Data to use:
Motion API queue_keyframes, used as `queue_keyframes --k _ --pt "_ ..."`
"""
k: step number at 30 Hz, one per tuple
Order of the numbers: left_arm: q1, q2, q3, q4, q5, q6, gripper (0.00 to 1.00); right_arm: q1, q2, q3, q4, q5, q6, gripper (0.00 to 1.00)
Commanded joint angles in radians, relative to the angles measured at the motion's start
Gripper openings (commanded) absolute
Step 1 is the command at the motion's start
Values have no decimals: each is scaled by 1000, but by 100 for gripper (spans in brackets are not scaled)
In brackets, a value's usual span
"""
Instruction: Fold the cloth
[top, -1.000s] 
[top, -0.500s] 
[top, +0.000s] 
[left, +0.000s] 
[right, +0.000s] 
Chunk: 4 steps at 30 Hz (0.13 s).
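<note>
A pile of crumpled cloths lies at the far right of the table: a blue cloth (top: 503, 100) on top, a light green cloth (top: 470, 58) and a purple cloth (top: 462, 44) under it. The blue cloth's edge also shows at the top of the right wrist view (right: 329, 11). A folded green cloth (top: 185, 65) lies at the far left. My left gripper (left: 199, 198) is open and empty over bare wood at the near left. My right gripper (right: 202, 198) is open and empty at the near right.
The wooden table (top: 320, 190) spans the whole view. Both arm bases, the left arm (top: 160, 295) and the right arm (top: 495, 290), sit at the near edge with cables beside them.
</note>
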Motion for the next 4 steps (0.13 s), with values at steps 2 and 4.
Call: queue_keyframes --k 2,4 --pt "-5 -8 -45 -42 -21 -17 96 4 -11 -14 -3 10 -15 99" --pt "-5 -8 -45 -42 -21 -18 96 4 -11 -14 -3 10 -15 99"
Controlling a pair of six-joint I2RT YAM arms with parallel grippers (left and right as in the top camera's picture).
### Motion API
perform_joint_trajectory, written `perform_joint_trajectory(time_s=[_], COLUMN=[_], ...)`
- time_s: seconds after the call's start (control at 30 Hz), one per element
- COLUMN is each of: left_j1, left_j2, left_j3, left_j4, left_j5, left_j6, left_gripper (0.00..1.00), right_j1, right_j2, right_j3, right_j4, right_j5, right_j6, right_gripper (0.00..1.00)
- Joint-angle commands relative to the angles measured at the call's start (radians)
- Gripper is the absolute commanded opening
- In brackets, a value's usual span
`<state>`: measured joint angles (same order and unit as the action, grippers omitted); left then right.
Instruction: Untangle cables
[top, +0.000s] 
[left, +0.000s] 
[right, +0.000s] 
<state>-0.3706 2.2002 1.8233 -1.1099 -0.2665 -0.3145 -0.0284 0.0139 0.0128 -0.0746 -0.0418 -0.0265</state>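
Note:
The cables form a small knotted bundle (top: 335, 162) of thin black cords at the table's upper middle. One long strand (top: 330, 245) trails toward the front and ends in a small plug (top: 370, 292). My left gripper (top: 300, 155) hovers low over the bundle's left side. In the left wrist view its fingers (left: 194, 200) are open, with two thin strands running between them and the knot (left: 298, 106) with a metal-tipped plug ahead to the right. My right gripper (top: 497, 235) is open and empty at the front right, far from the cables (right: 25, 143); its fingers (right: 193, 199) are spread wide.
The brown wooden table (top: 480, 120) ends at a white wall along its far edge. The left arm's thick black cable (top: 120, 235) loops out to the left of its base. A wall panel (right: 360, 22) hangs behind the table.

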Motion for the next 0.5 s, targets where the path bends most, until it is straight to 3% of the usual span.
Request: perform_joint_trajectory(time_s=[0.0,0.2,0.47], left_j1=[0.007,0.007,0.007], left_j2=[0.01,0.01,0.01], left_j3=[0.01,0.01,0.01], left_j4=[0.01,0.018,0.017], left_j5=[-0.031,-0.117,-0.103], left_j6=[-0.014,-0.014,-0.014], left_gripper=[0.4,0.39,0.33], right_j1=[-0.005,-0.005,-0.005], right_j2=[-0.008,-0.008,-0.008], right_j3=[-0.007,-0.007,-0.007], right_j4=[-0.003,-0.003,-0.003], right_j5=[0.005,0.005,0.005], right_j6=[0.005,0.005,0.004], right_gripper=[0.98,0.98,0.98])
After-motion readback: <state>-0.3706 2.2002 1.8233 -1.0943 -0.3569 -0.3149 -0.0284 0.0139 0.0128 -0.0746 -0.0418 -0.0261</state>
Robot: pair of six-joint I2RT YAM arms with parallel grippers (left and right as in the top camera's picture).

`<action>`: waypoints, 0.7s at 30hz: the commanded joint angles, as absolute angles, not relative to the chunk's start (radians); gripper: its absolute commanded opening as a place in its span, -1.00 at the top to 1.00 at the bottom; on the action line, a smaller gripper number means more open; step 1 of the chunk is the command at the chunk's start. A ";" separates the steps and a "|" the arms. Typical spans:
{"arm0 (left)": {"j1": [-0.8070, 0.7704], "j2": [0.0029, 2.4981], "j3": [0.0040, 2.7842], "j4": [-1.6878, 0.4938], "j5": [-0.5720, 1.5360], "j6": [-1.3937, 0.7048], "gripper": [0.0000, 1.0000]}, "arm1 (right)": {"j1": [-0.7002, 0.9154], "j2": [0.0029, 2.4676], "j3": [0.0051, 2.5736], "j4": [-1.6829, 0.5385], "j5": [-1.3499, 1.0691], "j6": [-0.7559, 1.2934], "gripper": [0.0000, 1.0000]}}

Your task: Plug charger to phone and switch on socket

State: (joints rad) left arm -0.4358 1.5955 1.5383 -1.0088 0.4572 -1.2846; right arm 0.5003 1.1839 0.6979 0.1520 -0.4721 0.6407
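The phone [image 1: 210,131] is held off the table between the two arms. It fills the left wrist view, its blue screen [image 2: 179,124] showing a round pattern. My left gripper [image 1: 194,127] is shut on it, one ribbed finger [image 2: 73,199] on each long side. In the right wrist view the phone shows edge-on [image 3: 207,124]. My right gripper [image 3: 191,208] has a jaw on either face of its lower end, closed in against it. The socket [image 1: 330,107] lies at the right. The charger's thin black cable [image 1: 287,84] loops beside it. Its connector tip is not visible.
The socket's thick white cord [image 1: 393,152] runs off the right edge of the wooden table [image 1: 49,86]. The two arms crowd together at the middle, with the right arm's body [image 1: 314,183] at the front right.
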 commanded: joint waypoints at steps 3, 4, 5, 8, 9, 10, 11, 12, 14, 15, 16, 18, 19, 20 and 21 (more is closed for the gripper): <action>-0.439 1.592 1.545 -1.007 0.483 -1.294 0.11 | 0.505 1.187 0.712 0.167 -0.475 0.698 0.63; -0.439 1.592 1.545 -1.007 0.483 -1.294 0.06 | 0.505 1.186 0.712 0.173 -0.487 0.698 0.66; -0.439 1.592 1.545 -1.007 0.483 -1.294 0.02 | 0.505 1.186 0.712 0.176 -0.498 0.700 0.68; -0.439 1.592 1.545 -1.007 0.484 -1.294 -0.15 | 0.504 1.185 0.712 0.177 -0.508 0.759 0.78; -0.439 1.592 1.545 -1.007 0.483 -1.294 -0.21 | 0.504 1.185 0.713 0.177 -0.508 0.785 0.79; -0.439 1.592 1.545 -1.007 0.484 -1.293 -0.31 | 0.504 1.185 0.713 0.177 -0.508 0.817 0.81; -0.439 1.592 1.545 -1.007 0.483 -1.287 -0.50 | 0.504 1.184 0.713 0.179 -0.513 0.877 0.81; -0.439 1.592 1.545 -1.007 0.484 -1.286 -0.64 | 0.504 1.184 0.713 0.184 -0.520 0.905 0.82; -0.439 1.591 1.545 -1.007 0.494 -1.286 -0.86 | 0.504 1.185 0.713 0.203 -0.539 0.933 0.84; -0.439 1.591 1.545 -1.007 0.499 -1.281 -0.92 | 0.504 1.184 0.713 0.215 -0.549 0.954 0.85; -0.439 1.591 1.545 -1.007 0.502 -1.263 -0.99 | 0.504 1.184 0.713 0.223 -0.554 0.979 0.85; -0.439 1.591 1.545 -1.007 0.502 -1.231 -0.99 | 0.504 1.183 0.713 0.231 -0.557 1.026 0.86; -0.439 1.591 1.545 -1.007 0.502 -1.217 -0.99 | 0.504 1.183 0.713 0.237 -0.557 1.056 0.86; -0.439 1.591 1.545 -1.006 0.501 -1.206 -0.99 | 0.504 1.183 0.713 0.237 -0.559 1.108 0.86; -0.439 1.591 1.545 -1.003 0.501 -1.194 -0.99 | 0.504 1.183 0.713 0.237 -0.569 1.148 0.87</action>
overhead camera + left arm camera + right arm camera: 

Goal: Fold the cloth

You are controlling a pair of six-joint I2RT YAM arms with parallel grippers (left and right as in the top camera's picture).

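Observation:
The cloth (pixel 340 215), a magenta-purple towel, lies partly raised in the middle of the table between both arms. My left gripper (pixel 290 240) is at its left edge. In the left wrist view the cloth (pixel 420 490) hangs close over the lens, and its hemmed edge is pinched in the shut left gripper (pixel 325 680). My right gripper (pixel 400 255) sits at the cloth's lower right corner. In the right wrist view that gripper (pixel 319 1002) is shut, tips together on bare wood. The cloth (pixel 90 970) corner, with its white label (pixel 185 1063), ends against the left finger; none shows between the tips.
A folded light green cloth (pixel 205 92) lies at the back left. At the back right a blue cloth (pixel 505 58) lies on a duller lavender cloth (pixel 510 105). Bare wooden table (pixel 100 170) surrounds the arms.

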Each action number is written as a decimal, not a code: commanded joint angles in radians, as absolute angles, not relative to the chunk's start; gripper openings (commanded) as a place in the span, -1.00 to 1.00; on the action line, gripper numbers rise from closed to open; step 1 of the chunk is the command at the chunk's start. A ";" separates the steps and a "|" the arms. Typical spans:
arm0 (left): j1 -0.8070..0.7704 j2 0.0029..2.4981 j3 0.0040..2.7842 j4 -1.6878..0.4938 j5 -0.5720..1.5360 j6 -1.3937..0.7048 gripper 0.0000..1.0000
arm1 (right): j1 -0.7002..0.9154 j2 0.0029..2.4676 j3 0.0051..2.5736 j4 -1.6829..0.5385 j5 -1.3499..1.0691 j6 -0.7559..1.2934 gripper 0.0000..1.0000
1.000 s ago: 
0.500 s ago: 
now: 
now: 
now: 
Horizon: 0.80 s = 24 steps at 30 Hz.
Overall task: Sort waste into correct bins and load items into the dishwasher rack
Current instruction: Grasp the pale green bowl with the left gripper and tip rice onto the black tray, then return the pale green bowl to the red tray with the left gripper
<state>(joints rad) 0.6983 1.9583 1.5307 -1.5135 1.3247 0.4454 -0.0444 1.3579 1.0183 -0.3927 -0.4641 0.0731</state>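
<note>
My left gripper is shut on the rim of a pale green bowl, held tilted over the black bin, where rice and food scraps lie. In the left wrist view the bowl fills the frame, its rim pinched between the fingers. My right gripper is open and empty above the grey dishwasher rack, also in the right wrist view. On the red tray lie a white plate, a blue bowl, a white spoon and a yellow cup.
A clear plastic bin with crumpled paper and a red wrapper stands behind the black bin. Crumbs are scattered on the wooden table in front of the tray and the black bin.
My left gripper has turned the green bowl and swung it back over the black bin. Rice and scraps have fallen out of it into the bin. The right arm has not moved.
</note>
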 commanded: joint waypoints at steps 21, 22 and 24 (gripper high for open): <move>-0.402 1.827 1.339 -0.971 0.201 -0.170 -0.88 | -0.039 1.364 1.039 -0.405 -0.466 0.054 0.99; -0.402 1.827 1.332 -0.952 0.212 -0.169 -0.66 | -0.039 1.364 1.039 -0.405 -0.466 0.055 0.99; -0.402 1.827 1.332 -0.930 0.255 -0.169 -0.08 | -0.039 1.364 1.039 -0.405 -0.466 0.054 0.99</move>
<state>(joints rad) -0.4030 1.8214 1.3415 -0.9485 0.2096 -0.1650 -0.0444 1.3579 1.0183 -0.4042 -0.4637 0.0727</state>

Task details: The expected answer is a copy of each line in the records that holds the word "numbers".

Task solution:
Order of the numbers: left_arm: q1, q2, q3, q4, q5, q6, gripper (0.00 to 1.00); right_arm: q1, q2, q3, q4, q5, q6, gripper (0.00 to 1.00)
Each action number is written as a decimal, not a code: commanded joint angles in radians, as absolute angles, not relative to the chunk's start; gripper openings (commanded) as a place in the span, -1.00 to 1.00; on the action line, gripper numbers rise from closed to open; step 1 of the chunk is the command at the chunk's start. A ";" separates the steps and a "|" the arms. Typical spans:

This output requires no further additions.